HotelOnline
- Industry: travel technology
- Founded: 2014
- Founders: Endre Opdal, Håvar Bauck
- Headquarters: Nairobi
- Services: E-commerce, digital marketing, Software-as-a-Service (SaaS).
- Revenue: NOK23 million (expected 2019)
- Number of employees: 42 (January 2017)
- Parent: Hotel Online Holding Pte. Ltd
- Website: https://www.hotelonline.co

= HotelOnline =

Kenyan traveltech company

HotelOnline is a travel technology company, offering a suite of digital tools for e-commerce, online marketing and operations automation to the hotel industry in Sub-Saharan Africa. The company helps hotels digitize operations and offers managed distribution to online channels, such as Online Travel Agents (OTAs), Global Distribution Systems, and metasearch engines.

== Background ==
HotelOnline was founded in 2014, by Endre Opdal and Håvar Bauck, to facilitate e-commerce and online marketing for hotels in Eastern Africa. Initially operating as Savanna Sunrise, the company grew rapidly in Kenya, Uganda and Rwanda in 2015 and 2016. After merging with a Polish competitor in 2017, the company rebranded to HotelOnline and expanded operations to Nigeria. Later in 2017, HotelOnline raised USD 250,000 in an equity crowdfunding, becoming the first known case of an African company successfully using this funding method.

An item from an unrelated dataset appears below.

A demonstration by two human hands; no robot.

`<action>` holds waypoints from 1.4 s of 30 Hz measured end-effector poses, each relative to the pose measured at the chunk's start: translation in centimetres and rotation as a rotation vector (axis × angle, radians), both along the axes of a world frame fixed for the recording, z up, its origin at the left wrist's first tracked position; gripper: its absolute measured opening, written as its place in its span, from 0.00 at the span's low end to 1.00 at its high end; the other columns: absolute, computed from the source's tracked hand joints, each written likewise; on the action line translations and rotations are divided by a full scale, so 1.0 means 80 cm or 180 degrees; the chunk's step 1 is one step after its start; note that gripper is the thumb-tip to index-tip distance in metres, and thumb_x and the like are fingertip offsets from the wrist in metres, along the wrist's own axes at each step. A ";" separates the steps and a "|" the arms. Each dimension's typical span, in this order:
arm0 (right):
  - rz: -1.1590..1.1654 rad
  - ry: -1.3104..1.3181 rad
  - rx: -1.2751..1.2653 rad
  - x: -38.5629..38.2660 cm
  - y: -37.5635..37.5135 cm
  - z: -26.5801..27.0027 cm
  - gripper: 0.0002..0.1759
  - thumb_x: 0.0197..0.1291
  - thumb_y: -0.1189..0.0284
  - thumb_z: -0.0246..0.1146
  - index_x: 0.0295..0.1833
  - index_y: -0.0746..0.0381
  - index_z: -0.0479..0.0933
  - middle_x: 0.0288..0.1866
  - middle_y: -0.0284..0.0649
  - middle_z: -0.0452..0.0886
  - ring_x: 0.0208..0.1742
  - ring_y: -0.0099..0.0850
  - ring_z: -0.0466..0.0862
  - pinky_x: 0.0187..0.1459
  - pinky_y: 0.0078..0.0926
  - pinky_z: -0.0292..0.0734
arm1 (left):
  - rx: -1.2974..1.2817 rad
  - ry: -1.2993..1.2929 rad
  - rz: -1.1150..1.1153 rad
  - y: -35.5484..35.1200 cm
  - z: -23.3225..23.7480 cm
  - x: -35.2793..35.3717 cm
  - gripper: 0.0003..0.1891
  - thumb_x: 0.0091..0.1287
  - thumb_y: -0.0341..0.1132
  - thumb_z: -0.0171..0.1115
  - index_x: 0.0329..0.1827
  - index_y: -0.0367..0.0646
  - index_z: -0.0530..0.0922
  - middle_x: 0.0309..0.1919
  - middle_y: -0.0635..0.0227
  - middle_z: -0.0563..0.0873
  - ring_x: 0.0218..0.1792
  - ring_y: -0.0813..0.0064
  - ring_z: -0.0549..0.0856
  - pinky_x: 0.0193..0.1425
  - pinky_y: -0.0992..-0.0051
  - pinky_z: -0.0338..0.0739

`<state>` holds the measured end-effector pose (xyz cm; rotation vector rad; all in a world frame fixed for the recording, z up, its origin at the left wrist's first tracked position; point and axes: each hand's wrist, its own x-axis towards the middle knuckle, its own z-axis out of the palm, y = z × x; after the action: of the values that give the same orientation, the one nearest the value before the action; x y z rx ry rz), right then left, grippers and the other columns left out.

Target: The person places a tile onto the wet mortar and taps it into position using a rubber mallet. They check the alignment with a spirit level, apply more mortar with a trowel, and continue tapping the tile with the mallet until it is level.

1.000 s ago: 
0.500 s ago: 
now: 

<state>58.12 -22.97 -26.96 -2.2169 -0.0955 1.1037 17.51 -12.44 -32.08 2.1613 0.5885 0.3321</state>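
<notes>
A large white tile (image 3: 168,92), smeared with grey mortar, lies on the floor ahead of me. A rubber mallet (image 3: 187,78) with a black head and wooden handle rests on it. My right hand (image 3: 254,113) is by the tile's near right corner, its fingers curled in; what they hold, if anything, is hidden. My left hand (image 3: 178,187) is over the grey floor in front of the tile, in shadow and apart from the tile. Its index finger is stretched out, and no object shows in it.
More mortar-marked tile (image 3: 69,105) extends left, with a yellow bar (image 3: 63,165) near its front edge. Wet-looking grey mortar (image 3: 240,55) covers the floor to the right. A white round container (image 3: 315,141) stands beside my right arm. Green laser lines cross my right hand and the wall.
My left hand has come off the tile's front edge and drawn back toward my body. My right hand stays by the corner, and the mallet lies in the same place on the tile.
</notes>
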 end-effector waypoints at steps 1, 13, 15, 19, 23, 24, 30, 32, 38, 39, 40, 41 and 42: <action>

In May 2018, HotelOnline acquired Senegalese travel technology company Teranga Solutions as part of their expansion into francophone Western Africa. The company at the same time also acquired European Travel Group AS.

In 2019, prominent startup investor Shravan Shroff invested an undisclosed amount in HotelOnline, and joined their Board of Directors. Shroff is known for his role as the first investor in traveltech unicorn OYO Rooms. Trond Riiber-Knudsen, known as Norway's most active startup investor, also co-invested an undisclosed amount.

In September 2019, as part of their expansion into the Nordic market, HotelOnline acquired the Norwegian operations of Key Butler, a leading Nordic short term apartment rental company.

In 2020, HotelOnline acquired former competitor Africabookings, and the Cloud9 Lifestyle app. This received some notable attention, as HotelOnline was seen as going against the stream when most of the travel industry in Africa was in a crisis.

In April 2022, Yanolja, a South Korean travel technology firm backed by Softbank and Booking.com announced their investment of an undisclosed amount in HotelOnline. Later, in September 2022, HotelOnline announced the USD 1.9 million acquisition of Kenyan competitor HotelPlus.

== Technology ==
HotelOnline provides a cloud-based suite of tools for automated online distribution and hotel operations, reservations management and AI-driven dynamic pricing.